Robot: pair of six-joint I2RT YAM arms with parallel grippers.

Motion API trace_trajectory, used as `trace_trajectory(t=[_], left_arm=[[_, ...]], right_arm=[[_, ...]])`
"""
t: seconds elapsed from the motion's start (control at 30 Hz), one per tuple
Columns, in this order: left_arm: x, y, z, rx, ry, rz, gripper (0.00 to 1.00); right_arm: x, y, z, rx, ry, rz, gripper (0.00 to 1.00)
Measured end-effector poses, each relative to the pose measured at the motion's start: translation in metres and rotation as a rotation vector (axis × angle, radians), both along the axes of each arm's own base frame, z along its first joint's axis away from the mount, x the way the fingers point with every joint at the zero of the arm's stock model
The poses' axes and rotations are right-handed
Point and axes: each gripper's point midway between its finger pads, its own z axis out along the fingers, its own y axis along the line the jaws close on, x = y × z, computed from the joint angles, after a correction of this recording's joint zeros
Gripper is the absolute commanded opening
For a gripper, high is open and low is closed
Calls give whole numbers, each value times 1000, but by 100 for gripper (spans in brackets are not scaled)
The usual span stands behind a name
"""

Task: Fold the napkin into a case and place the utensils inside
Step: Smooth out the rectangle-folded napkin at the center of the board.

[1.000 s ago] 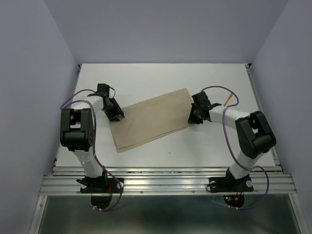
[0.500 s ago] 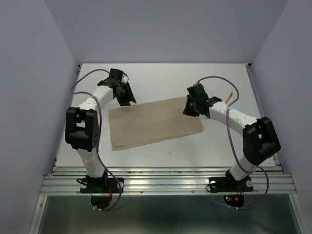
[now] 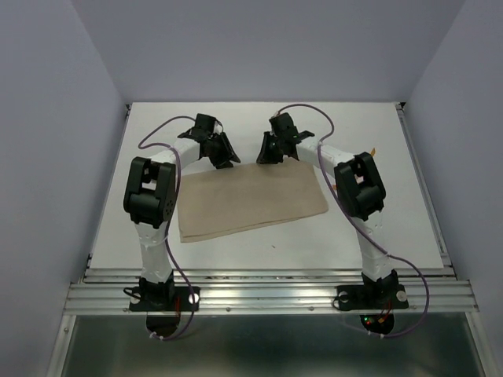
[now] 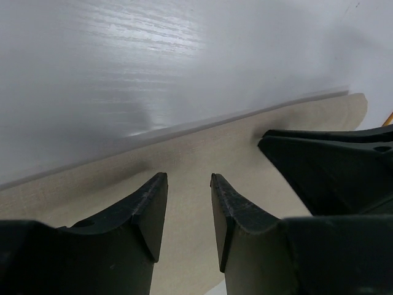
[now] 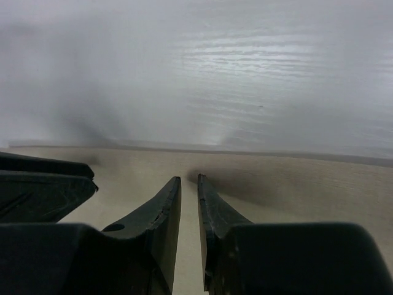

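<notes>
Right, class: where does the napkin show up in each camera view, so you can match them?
Top external: napkin lies flat in the middle of the table.
Left wrist: napkin fills the lower part.
Right wrist: napkin is a band across the lower half.
Shared landmark: its straight far edge against the white table.

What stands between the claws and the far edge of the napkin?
Nothing visible does. The left claw and the right claw hang side by side right at the far edge of the napkin, with no object in between.
</notes>
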Motion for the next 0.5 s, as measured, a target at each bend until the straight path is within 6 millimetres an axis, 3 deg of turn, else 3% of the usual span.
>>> trace_trajectory(t=[0.27,0.5], left_arm=[[12,-13,-4,-46,-25,18,45],[12,-14,-33,-40,15,18,44]], right_arm=[[-4,46,-17,73,40,83,23],[-6,47,-29,64,58,68,23]])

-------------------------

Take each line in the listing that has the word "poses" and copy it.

_Written response:_
Measured end-effector poses, each relative to the pose measured at the motion's start: translation in metres and rotation as a rotation vector (axis × angle, radians), both along the axes of each arm's own base frame, z along its first joint's axis away from the mount, x the way the fingers point with every joint at the zero of the arm's stock model
The poses' axes and rotations are right-handed

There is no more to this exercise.